Your problem is that you've established a reputation for this sort of right-wing reactionary, baiting posts, so was it completely off-base for members of this board to think you actually believe that "ugly women cannot be sexually harassed"? Furthermore, your subsequent posts in this thread reveal you were arguing your point even after your first post. I think it's much more reasonable to think you truly believe "ugly women can't be sexually harassed," but backtracked and threw out the ol' "I was just joking and poking fun at political correctness" to cover for yourself once your opinion was lambasted for being archaic and ignorant.

And when I said "posts like this set gender relations back 50 years" I was referring to the fact that so many people have worked hard to establish a more equal footing for men and women, and when neanderthals make comments like yours, it seems like we're back in the '40s and '50s (i.e. 50 years ago).

-Pop


----------



## Minstrel (Dec 31, 2002)

Talkhard said:


> Holy crap. I "trivialized a fairly prevalant social problem"!! God forgive me. And I violated a "possible victim's" rights! Yikes, what could I have been thinking?!


Your maturity continues to be a source of inspiration. I guess as long as you invoke the name of the Bible several times a day, you can skip all that "trying to be a better person" nonsense that religion generally aims for.

Also, I never said you violated her rights.


----------



## Fork (Jan 2, 2003)

Talkhard said:


> Geez, Hap, ever think about getting down off your moral high horse?


Pot - meet kettle.

You're the biggest moralizer on this board.


----------



## RipCity9 (Jan 30, 2004)

> what do you think other people thought about your post? Your post came off very ignorant to sexual harassment as a whole, and quite sexist.


I agree. Without wading through the entire thread, I would have posted the same thing had I gotten to it first. Embarassing really.


----------



## zagsfan20 (Dec 24, 2004)

Minstrel said:


> Your maturity continues to be a source of inspiration. *I guess as long as you invoke the name of the Bible several times a day, you can skip all that "trying to be a better person" nonsense that religion generally aims for.*
> 
> Also, I never said you violated her rights.



Good stuff...


----------



## endora60 (Jan 5, 2006)

Talkhard said:


> An ex-Knicks employee named Browne Sanders is suing Isiah Thomas for sexual harassment, but can she be believed? Take a look at the picture below. Personally, I can't see it myself, unless Isiah was absolutely desperate. What do you think, yes or no?
> 
> 
> 
> ...


Honestly, I'm trying to picture Isaiah Thomas sexually harrassing any woman, and I can't do it. Maybe he was so drunk he didn't know what he did last night.

If he did do this, Thomas should lose his job.

Laurie


----------



## Talkhard (May 13, 2003)

> was it completely off-base for members of this board to think you actually believe that "ugly women cannot be sexually harassed"?

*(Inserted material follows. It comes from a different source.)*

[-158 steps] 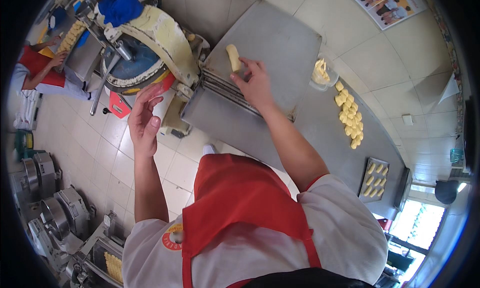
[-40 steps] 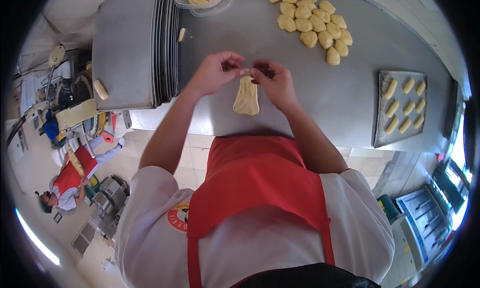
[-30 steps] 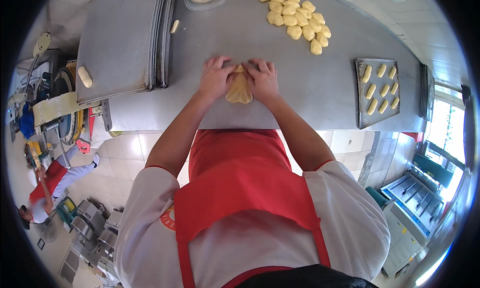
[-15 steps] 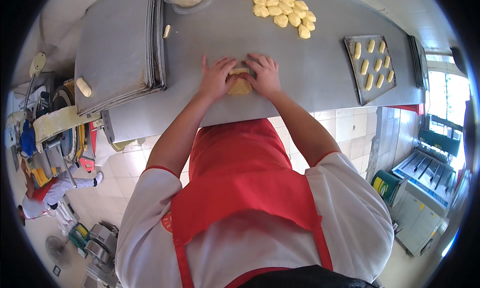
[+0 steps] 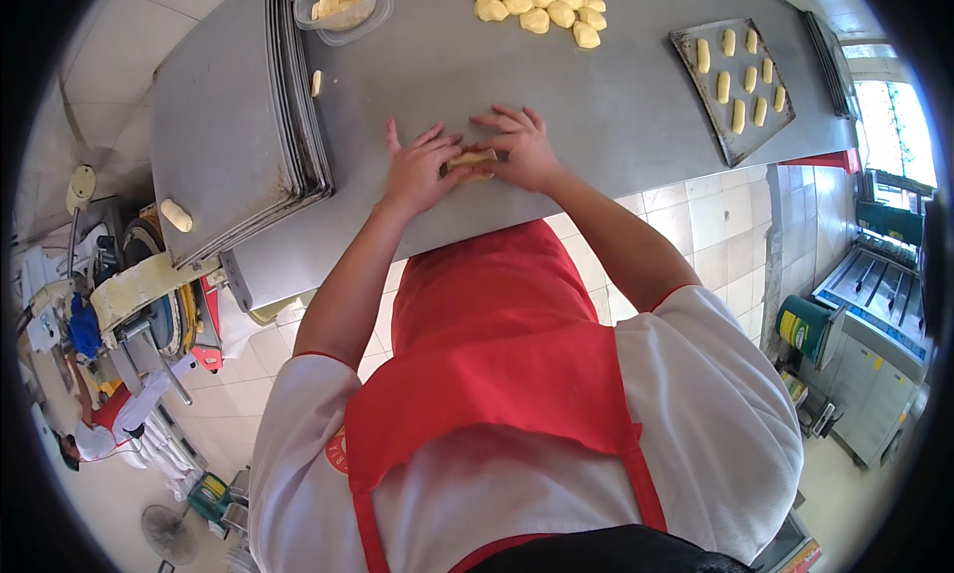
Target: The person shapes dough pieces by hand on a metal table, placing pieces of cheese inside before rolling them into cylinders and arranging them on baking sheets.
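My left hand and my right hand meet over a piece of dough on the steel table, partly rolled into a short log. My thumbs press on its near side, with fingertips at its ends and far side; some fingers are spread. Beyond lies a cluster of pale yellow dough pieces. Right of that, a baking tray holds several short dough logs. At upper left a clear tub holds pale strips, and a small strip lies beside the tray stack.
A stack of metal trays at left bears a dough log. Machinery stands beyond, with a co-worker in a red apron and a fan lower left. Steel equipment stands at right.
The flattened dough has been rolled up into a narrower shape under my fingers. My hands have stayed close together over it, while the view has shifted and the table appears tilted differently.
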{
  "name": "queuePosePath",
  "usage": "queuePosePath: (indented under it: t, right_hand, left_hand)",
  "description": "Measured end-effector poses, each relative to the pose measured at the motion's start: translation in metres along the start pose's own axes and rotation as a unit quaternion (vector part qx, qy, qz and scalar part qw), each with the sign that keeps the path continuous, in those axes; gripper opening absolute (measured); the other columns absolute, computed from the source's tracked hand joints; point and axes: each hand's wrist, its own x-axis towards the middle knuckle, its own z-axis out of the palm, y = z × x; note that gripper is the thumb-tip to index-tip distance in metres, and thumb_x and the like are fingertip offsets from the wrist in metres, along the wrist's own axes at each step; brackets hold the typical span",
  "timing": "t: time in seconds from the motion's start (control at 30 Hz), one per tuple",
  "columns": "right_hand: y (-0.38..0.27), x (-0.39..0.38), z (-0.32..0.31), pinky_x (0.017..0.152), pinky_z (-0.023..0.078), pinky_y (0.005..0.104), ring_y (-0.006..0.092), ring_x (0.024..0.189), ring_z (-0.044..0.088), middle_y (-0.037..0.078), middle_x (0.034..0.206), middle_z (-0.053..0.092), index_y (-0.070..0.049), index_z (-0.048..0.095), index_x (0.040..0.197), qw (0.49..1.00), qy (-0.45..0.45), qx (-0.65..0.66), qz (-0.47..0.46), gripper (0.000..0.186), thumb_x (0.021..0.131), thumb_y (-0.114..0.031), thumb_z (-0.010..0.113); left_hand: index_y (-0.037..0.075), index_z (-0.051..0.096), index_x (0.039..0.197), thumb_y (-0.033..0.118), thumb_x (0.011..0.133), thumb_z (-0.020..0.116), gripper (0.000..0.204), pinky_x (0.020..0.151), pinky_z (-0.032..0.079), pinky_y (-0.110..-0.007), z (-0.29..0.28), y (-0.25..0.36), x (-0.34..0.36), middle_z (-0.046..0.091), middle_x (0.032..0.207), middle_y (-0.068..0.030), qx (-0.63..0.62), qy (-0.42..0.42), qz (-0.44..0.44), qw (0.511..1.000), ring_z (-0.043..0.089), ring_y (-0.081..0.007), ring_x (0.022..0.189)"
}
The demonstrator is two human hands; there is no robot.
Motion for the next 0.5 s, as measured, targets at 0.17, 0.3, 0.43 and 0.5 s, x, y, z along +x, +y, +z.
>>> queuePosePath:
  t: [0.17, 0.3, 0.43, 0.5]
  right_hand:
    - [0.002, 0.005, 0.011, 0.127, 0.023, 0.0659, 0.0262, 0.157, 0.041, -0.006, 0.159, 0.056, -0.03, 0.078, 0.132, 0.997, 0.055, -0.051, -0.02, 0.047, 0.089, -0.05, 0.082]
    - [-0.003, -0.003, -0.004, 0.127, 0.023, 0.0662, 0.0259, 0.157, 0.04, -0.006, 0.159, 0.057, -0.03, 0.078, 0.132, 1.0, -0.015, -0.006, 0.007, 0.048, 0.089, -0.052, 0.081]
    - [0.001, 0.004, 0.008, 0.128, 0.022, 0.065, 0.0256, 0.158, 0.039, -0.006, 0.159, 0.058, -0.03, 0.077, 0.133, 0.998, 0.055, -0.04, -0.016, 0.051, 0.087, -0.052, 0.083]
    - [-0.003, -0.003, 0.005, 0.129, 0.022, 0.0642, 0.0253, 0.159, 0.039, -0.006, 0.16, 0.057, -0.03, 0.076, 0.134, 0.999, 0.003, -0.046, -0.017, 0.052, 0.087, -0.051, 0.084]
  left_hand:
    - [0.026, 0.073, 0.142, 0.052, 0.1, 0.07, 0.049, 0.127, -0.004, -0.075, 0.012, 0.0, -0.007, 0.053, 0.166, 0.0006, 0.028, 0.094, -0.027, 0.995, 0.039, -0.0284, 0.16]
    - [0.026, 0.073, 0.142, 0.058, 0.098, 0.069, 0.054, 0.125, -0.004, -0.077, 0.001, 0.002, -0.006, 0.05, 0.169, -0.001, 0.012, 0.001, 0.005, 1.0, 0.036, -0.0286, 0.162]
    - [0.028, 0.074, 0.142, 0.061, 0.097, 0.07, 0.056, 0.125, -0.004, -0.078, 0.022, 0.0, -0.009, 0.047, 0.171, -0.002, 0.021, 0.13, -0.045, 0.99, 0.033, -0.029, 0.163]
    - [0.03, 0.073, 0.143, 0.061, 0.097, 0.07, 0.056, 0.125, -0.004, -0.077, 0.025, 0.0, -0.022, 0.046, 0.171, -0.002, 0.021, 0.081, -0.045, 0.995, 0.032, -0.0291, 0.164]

Who the heck cares?! I happen to think that it IS less likely for ugly women to be harassed, although I didn't say that the woman accusing Thomas is ugly. I also think that a guy as good looking, rich, powerful, and famous as Isiah Thomas doesn't have to resort to sexually harassing a slighly overweight married woman and mother of 3 from New Jersey. That's all. The guy could be dating a boatload of beautiful women if he wanted to, so why would he be making passes at this woman? It just doesn't make a whole lot of sense. What amazes me is the way people get so worked up when you touch a sacred cow like "sexual harassment."



> So many people have worked hard to establish a more equal footing for men and women, and when neanderthals make comments like yours, it seems like we're back in the '40s and '50s (i.e. 50 years ago).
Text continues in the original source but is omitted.